**Given data**:
>>

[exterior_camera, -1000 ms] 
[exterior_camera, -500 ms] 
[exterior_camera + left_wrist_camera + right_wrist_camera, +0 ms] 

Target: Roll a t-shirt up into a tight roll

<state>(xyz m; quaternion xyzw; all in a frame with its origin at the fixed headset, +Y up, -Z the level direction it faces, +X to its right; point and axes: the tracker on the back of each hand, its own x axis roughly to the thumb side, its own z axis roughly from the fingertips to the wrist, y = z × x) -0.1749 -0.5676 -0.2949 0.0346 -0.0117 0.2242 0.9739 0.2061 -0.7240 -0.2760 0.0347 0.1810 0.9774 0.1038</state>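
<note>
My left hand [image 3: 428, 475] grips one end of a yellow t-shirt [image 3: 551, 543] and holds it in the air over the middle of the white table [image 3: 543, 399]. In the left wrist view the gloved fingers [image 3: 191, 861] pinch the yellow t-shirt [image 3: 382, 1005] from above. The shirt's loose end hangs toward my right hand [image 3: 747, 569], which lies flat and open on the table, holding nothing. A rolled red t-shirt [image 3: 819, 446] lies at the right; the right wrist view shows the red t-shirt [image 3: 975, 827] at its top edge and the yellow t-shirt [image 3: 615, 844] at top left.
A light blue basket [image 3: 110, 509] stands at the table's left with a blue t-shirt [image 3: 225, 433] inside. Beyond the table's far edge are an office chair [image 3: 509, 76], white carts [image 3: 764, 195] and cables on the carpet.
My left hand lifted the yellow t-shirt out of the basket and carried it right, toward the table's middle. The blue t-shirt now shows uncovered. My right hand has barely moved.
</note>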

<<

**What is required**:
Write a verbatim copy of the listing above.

**Reply to the task**:
[exterior_camera, -1000 ms] 
[exterior_camera, -500 ms] 
[exterior_camera + left_wrist_camera + right_wrist_camera, +0 ms] 

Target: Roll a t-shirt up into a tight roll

<state>(xyz m; quaternion xyzw; all in a frame with its origin at the fixed headset, +Y up, -Z the level direction it faces, +X to its right; point and axes: the tracker on the back of each hand, its own x axis roughly to the thumb side, its own z axis roughly from the fingertips to the wrist, y = z × x) -0.1749 -0.5676 -0.2949 0.0346 -0.0117 0.2242 0.9739 0.2061 -0.7240 -0.2760 0.0347 0.1810 0.9774 0.1038</state>
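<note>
My left hand [image 3: 428, 475] grips one end of a yellow t-shirt [image 3: 551, 543] and holds it in the air over the middle of the white table [image 3: 543, 399]. In the left wrist view the gloved fingers [image 3: 191, 861] pinch the yellow t-shirt [image 3: 382, 1005] from above. The shirt's loose end hangs toward my right hand [image 3: 747, 569], which lies flat and open on the table, holding nothing. A rolled red t-shirt [image 3: 819, 446] lies at the right; the right wrist view shows the red t-shirt [image 3: 975, 827] at its top edge and the yellow t-shirt [image 3: 615, 844] at top left.
A light blue basket [image 3: 110, 509] stands at the table's left with a blue t-shirt [image 3: 225, 433] inside. Beyond the table's far edge are an office chair [image 3: 509, 76], white carts [image 3: 764, 195] and cables on the carpet.
My left hand lifted the yellow t-shirt out of the basket and carried it right, toward the table's middle. The blue t-shirt now shows uncovered. My right hand has barely moved.
</note>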

With this, the answer is finished.